▸ **Supplied data**:
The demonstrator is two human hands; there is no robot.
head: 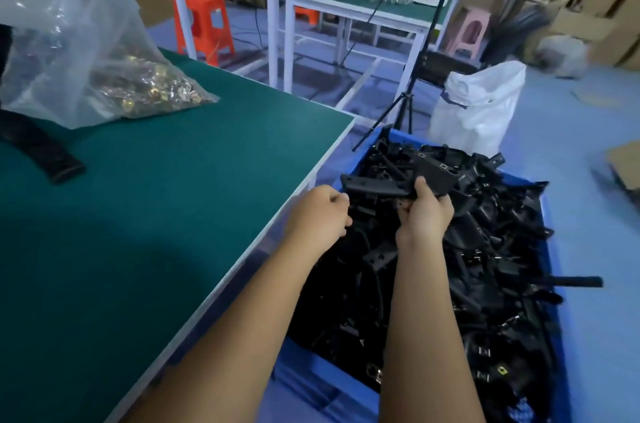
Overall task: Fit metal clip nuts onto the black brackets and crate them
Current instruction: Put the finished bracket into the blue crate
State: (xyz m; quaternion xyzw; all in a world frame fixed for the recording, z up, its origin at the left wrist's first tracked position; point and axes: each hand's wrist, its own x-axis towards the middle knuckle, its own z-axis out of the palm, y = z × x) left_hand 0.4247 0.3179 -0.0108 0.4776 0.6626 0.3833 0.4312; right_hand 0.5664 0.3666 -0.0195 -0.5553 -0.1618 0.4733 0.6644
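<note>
Both arms reach out over the blue crate (550, 249), which sits on the floor just beside the right edge of the green-topped workbench (156, 214). Crate heaped full with black brackets (485, 266); some show metal clip nuts (375, 374) already fitted near the crate's near edge. Right hand (427, 214) curled round one black bracket (377, 187), thumb up on its face, holding it above the heap at the crate's left side. Left hand (320, 214) fingers curled in at the bracket's left end; whether they pinch it or only touch, cannot tell. Clear plastic bag (79, 41) of brass-coloured clip nuts lies at the workbench's far left part, a black curved part (38, 152) near it toward the left edge. White sack (481, 103) stands beyond the crate's far edge
</note>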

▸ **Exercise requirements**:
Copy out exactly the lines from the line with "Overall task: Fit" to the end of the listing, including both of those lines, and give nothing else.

▸ **Exercise result**:
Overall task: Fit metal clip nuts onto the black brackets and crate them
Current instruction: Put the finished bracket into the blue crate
State: (xyz m; quaternion xyzw; all in a world frame fixed for the recording, z up, its origin at the left wrist's first tracked position; point and axes: each hand's wrist, its own x-axis towards the middle knuckle, its own z-axis out of the palm, y = z × x) left_hand 0.4247 0.3179 -0.0108 0.4776 0.6626 0.3833 0.4312; right_hand 0.5664 0.3666 -0.0195 -0.5553 -0.1618 0.4733 0.6644
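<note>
Both arms reach out over the blue crate (550, 249), which sits on the floor just beside the right edge of the green-topped workbench (156, 214). Crate heaped full with black brackets (485, 266); some show metal clip nuts (375, 374) already fitted near the crate's near edge. Right hand (427, 214) curled round one black bracket (377, 187), thumb up on its face, holding it above the heap at the crate's left side. Left hand (320, 214) fingers curled in at the bracket's left end; whether they pinch it or only touch, cannot tell. Clear plastic bag (79, 41) of brass-coloured clip nuts lies at the workbench's far left part, a black curved part (38, 152) near it toward the left edge. White sack (481, 103) stands beyond the crate's far edge
</note>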

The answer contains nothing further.